> _PROBLEM DESCRIPTION_: Every line between the top of the data below and the line with "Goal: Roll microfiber", both ends included, must be retyped exactly.

> _SUPPLIED RECORDS_:
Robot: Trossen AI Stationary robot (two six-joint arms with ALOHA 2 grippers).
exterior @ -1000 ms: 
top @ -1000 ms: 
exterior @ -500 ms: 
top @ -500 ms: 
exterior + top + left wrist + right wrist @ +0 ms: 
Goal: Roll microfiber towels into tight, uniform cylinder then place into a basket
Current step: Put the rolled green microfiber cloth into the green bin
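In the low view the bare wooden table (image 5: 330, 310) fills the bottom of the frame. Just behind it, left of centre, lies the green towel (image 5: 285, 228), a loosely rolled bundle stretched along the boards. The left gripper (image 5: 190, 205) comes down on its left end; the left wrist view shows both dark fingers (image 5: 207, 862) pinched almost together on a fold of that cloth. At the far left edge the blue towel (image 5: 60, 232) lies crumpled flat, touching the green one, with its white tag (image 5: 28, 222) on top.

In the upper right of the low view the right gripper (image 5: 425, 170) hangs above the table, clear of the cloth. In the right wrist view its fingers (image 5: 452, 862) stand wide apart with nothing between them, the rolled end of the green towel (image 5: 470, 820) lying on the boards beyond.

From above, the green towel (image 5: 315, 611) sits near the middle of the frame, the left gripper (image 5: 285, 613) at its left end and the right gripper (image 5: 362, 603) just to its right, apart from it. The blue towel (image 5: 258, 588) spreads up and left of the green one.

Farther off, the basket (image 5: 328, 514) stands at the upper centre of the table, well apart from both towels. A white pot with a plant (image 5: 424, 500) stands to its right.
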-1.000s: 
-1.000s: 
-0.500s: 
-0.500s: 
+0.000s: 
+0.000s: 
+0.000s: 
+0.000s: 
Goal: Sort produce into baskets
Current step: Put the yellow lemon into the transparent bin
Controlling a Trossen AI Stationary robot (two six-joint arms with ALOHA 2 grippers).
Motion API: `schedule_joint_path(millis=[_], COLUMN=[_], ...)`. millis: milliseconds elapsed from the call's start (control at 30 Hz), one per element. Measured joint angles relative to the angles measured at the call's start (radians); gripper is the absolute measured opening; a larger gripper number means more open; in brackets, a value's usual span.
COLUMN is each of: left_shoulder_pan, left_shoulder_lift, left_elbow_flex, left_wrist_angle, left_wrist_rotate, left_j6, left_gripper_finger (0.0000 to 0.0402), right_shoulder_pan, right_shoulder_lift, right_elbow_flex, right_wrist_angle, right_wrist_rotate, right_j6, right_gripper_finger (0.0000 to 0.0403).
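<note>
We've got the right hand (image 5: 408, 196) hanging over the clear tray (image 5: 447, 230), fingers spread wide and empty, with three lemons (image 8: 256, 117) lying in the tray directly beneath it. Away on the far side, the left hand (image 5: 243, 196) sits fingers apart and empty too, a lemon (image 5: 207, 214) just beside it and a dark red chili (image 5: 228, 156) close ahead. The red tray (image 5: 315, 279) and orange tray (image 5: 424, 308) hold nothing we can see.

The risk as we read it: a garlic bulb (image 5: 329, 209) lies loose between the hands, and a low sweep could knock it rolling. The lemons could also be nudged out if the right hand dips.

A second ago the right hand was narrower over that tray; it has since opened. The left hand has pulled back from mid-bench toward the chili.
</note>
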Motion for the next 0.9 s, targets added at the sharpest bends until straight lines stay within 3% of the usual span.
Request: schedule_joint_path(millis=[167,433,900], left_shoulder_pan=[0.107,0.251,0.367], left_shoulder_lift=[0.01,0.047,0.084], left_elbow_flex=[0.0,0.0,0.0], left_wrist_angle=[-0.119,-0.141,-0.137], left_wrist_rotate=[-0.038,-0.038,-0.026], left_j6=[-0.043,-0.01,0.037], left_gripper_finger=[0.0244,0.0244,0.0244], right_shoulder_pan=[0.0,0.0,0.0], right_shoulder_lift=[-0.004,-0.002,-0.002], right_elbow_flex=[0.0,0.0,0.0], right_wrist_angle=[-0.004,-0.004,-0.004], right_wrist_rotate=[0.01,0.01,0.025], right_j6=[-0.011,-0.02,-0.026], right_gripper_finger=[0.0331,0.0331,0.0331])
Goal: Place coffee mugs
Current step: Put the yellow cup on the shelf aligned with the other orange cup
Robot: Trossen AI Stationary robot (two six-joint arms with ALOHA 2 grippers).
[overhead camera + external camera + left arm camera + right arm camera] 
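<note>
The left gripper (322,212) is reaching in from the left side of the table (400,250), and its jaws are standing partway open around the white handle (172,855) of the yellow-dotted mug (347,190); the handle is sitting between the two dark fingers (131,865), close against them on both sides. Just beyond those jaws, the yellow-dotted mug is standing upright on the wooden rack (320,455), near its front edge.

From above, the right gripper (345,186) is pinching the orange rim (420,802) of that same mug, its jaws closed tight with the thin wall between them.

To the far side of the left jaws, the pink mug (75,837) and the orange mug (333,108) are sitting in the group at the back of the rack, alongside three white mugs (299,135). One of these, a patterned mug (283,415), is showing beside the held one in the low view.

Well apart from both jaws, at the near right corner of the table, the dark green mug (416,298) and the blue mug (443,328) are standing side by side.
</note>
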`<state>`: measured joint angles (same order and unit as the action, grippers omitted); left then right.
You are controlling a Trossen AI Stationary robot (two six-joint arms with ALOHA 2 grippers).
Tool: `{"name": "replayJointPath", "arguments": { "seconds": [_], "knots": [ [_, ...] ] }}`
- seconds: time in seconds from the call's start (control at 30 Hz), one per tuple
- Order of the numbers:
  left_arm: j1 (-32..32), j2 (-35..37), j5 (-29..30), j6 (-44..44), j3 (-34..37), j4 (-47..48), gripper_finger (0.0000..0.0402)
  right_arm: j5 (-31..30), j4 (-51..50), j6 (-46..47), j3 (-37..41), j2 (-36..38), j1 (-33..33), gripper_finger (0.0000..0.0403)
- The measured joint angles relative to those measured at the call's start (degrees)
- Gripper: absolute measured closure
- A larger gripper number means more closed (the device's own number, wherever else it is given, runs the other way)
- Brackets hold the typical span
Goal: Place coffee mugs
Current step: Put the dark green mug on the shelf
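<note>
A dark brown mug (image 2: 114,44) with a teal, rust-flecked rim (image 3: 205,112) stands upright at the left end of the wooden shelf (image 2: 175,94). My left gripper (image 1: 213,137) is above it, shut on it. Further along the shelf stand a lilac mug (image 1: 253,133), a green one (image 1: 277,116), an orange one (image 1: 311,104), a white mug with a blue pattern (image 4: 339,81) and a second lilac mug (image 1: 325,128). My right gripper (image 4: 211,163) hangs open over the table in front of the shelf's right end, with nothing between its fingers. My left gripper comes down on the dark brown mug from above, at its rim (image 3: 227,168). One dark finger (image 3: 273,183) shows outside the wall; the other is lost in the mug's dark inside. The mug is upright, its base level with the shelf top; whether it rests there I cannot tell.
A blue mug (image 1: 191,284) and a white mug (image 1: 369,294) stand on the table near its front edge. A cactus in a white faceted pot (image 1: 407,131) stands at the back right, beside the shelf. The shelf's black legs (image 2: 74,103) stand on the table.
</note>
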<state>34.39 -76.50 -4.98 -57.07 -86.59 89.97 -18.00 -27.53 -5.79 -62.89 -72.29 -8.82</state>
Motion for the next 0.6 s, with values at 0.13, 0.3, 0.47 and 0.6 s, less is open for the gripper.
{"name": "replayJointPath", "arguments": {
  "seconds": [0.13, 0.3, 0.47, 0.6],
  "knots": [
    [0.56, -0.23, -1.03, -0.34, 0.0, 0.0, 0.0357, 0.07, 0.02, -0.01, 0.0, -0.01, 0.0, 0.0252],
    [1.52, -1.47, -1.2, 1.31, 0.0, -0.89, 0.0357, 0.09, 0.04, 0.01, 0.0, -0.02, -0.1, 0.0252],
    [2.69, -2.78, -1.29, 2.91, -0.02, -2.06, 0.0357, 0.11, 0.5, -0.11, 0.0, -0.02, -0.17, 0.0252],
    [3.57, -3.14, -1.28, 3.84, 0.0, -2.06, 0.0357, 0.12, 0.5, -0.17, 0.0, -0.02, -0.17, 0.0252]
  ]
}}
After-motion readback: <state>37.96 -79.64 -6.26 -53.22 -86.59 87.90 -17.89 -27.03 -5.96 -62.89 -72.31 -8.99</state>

> _RESPONSE TO THE EXERCISE_:
Robot: Trossen AI Stationary robot (two six-joint arms with ALOHA 2 grippers).
exterior @ -1000 ms: 
top @ -1000 ms: 
exterior @ -500 ms: 
top @ -500 ms: 
exterior + top + left wrist + right wrist @ +0 ms: 
Goal: Roll microfiber towels into tight, uniform cylinder then place into a basket

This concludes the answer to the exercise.